AIM OF THE TASK
Look below for the line holding "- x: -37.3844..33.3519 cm" and the line holding "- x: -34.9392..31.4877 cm". Transcribe exactly those lines and all lines between them, nothing more.

[ENTRIES PROVIDED]

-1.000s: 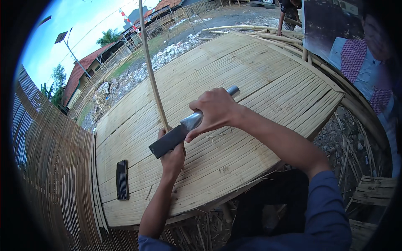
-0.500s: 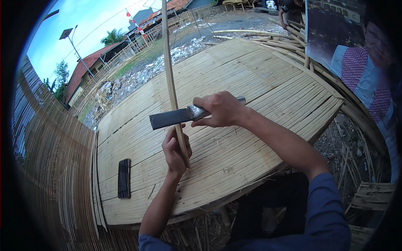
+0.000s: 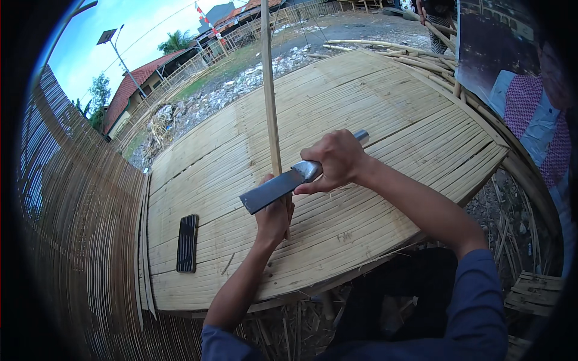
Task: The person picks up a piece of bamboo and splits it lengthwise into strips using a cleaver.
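Note:
A long bamboo strip (image 3: 270, 102) stands nearly upright, its top running out of view. My left hand (image 3: 274, 221) is wrapped round it close to the lower end, just above the slatted bamboo tabletop (image 3: 373, 108). The blade covers part of these fingers. In my closed right hand (image 3: 337, 157) is a machete (image 3: 270, 192) with a broad, blunt-ended dark blade and a round metal handle. Its blade points left and slightly down, crossing in front of the strip just over my left hand. I cannot tell whether blade and strip touch.
A dark phone (image 3: 187, 243) lies on the tabletop at left, near a woven bamboo screen (image 3: 90, 222). Bamboo poles (image 3: 415, 63) are heaped beyond the far right edge, where another person (image 3: 435, 24) stands. A printed banner (image 3: 512, 90) hangs at right.
The machete has moved down along the strip toward my left hand, and its blade tip now dips lower. The whole view has shifted slightly.

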`<action>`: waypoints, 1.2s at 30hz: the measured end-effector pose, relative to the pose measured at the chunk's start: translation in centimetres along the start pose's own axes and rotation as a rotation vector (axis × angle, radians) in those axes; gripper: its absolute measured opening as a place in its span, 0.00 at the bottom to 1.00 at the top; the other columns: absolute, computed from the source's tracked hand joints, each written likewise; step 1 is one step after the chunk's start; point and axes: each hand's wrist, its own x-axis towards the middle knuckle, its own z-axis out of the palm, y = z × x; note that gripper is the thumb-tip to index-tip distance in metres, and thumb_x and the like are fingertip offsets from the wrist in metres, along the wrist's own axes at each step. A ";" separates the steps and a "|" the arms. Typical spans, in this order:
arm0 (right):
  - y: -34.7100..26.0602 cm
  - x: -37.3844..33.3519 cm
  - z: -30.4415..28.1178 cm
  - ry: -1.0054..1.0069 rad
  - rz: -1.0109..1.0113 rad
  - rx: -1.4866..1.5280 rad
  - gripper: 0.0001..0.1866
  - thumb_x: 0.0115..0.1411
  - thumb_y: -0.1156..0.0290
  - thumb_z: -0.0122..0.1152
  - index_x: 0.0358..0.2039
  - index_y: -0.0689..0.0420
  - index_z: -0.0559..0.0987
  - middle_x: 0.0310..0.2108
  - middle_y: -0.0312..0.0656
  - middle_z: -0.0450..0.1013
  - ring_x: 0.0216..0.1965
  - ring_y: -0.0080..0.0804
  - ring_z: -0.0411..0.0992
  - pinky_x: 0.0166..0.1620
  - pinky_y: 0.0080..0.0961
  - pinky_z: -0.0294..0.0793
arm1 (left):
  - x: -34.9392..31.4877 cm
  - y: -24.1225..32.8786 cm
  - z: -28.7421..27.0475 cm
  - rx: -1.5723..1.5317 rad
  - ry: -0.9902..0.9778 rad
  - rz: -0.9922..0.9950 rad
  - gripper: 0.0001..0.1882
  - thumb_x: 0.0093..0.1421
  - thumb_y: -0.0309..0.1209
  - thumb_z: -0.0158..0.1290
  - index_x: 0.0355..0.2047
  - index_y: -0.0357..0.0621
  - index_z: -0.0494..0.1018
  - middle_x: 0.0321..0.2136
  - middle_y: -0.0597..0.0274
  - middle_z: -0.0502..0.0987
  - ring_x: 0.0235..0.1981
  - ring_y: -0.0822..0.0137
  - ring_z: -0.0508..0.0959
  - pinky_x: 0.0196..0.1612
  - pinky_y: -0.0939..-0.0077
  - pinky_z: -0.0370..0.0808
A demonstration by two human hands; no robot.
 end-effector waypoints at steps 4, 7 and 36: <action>-0.5 0.4 0.5 -0.041 0.167 0.018 0.39 0.43 0.24 0.50 0.10 0.53 0.70 0.07 0.36 0.65 0.11 0.35 0.70 0.17 0.32 0.70 | 0.7 -0.3 -0.5 0.075 0.048 0.098 0.13 0.69 0.38 0.36 0.29 0.47 0.63 0.12 0.72 0.61 0.08 0.81 0.57 0.10 0.85 0.55; -0.7 0.2 0.4 -0.060 0.115 -0.061 0.40 0.44 0.24 0.49 0.11 0.54 0.72 0.07 0.36 0.65 0.11 0.34 0.70 0.17 0.32 0.70 | 0.3 -0.2 0.5 0.054 0.113 0.063 0.17 0.69 0.42 0.35 0.28 0.47 0.63 0.10 0.73 0.60 0.07 0.82 0.55 0.08 0.85 0.52; 0.7 0.3 -1.5 -0.088 0.172 -0.080 0.38 0.43 0.25 0.51 0.12 0.53 0.73 0.08 0.37 0.66 0.12 0.37 0.71 0.19 0.33 0.72 | -0.2 0.8 0.1 -0.130 -0.272 -0.268 0.18 0.66 0.43 0.32 0.23 0.49 0.60 0.09 0.71 0.55 0.07 0.76 0.54 0.07 0.81 0.52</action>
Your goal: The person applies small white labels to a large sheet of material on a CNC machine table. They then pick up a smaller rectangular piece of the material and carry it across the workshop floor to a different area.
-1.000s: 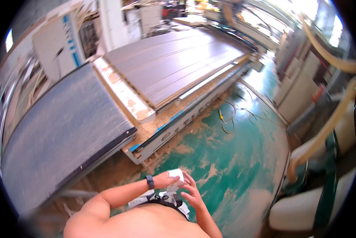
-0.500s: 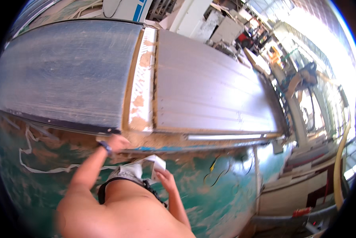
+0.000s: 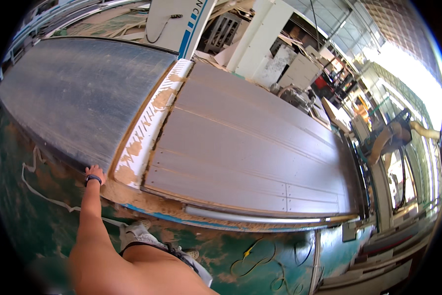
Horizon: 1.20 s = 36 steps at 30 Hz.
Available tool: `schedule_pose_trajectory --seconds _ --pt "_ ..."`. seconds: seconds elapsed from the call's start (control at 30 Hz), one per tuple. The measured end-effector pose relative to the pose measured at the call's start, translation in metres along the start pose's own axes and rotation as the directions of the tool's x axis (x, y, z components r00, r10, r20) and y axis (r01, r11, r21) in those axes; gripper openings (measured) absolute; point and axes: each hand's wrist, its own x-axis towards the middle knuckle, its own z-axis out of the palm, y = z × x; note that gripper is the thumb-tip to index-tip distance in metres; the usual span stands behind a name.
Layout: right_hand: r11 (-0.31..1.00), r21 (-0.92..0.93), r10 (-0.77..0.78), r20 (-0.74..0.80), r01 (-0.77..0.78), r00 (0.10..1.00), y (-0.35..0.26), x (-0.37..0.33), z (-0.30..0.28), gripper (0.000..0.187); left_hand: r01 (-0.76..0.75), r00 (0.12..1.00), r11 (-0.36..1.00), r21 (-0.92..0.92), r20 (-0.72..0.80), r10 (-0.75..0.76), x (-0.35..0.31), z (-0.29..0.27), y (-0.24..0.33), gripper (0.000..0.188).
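Observation:
My left hand (image 3: pixel 95 173), with a dark band (image 3: pixel 92 179) on its wrist, rests at the near corner of the dark grey machine table (image 3: pixel 78 103). Its fingers look spread and nothing shows in them. Right beside it runs a white slotted strip (image 3: pixel 147 129) dusted with brown sawdust. Beyond that strip lies a wide brownish-grey panel surface (image 3: pixel 240 142) with seams and small holes. My right hand is out of view, hidden past my body. A long white strip (image 3: pixel 53 200) trails over the floor toward my legs.
Yellow and dark cords (image 3: pixel 260 265) lie on the green floor (image 3: pixel 221 282). Stacked boards (image 3: pixel 378 265) stand at the right. A white machine housing with a blue stripe (image 3: pixel 185 42) rises behind the table. A motor unit with a hose (image 3: pixel 388 135) hangs at the far right.
My left hand has moved left onto the table's corner. My right hand, earlier beside a white strip near my waist, has gone out of view. The view has turned rightward.

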Motion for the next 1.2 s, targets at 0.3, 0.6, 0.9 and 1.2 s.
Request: schedule_pose_trajectory --seconds 0.3,0.6,0.9,1.2 --pt "0.954 -0.296 -0.016 0.124 0.052 0.992 0.021 0.147 -0.117 0.045 -0.205 0.971 0.449 -0.87 -0.238 -0.019 -0.093 0.088 0.212 0.04" --pt "0.998 -0.003 -0.06 -0.168 0.06 0.984 -0.109 0.215 -0.328 0.036 0.296 0.948 -0.114 -0.948 0.277 0.16 -0.084 0.078 0.253 0.077" --pt "0.999 0.003 -0.048 -0.129 0.048 0.99 -0.073 0.142 -0.173 0.038 0.331 0.942 -0.375 -0.866 0.279 0.187 -0.068 0.097 0.283 0.066" --pt "0.975 0.047 0.219 0.006 -0.219 0.976 -0.024 0.047 -0.103 0.039 0.414 0.909 -0.501 -0.76 0.324 0.261 -0.073 0.09 0.265 0.041"
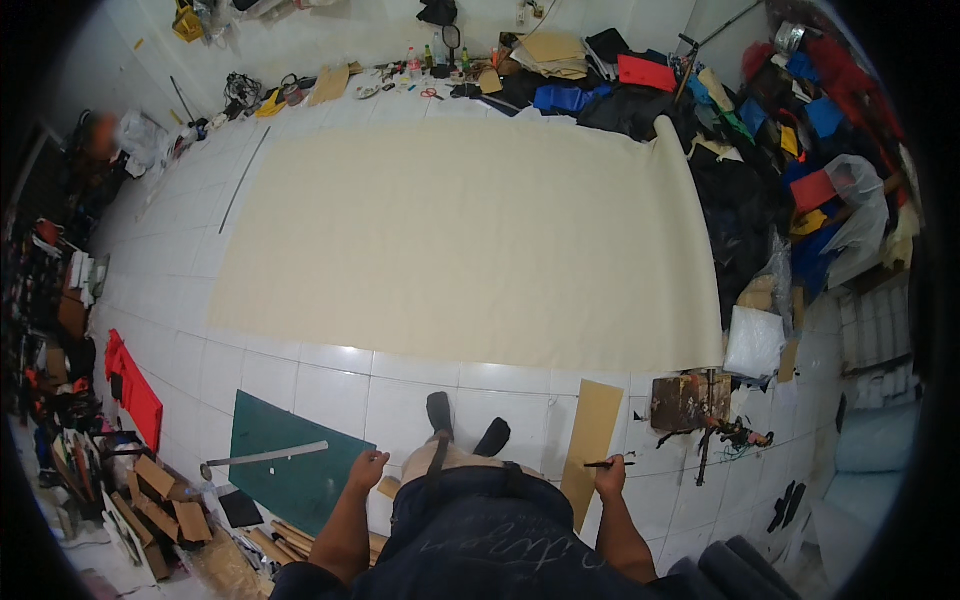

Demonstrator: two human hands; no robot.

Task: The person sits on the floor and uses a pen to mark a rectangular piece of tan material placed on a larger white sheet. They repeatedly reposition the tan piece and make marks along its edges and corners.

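Observation:
A wide sheet of cream fabric-like material (450,240) lies flat on the floor in front of me, its right end still on a roll (690,235). My right hand (609,480) is closed on a dark pen (597,464), held above a long tan cardboard strip (592,425). At my other side, my left hand (369,470) has its fingers curled closed near the edge of a green cutting mat (285,420); whatever it may hold is hidden. Across that mat rests a metal ruler (268,456). Both hands are apart from the cream sheet.
Piled fabrics and bags (740,200) crowd the right side. Bottles (428,58) and red scissors (431,94) sit by the far wall. A thin rod (243,180) lies left of the sheet. Cardboard boxes (160,500) stand at the lower left; a worn block (678,403) is on the right.

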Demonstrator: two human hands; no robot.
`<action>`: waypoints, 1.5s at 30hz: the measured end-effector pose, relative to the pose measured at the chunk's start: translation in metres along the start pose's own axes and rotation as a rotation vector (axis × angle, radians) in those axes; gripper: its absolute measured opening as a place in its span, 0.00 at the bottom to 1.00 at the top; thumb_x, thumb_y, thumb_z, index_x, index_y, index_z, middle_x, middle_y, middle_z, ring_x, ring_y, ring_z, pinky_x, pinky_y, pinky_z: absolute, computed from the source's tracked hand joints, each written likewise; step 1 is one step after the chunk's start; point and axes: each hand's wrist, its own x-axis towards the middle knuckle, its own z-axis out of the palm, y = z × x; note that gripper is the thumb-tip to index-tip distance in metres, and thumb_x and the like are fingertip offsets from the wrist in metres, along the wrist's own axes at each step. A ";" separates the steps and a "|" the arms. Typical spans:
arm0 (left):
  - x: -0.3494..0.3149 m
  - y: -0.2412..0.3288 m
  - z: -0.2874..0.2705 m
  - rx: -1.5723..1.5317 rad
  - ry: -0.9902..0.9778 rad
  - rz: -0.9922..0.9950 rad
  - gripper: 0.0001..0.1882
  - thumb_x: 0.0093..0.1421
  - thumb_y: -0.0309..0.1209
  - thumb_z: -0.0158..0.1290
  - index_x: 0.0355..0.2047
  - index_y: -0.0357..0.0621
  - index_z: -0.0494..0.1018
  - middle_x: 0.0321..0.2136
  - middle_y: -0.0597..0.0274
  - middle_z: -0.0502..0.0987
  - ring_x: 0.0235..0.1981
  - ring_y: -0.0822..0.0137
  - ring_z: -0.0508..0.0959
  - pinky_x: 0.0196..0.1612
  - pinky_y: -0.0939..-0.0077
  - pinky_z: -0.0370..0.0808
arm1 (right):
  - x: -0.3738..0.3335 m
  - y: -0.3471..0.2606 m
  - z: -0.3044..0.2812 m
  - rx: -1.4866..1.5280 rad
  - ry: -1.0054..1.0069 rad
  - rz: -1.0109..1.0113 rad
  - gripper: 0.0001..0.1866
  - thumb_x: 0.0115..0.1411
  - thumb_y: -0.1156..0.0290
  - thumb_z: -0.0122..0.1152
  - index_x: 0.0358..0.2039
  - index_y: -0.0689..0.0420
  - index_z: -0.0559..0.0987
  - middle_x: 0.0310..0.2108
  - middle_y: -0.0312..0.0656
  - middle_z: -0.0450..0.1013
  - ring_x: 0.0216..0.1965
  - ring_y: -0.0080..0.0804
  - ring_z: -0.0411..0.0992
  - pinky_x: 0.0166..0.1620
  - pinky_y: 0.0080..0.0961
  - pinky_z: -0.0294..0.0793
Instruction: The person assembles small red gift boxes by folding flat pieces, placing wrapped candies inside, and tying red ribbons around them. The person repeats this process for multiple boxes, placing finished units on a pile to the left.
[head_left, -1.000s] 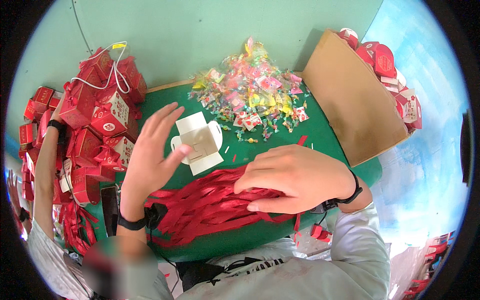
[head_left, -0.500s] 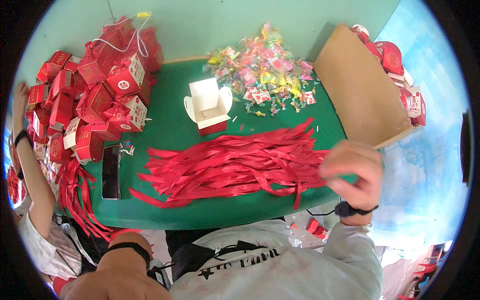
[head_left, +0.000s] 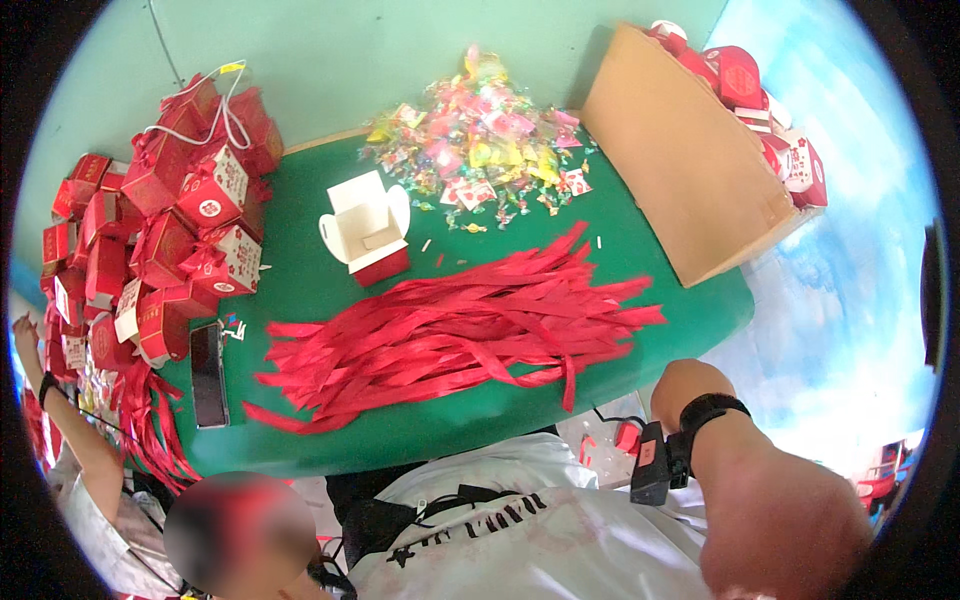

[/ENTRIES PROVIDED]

RESULT
  - x: -37.3844..33.3519 cm
  - z: -30.4415..28.1178 cm
  - ry: -1.0054..1.0069 rad
  - rz: -1.0109..1.0113 rad
  - rx: -1.4866..1.5280 rad
  - gripper: 0.0001..0.1866
  - thumb_x: 0.0115..0.1411
  - thumb_y: -0.1156..0.0290
  - thumb_z: -0.0122..0.1152
  - index_x: 0.0358..0.2039
  - index_y: -0.0689..0.0420
  - index_z: -0.0559..0.0987
  - middle_x: 0.0310..0.2108
  - middle_y: -0.0312..0.0656
  - middle_z: -0.0450..0.1013
  - ring_x: 0.0216..0.1965
  - ring_y: -0.0080..0.0804
  - ring_z: -0.0411..0.0992
  - pinky_x: 0.0166..0.1620
  - pinky_y: 0.0080..0.0961
  - pinky_z: -0.0294..0.0793
arm1 (left):
  - x: -34.9392..31.4877 cm

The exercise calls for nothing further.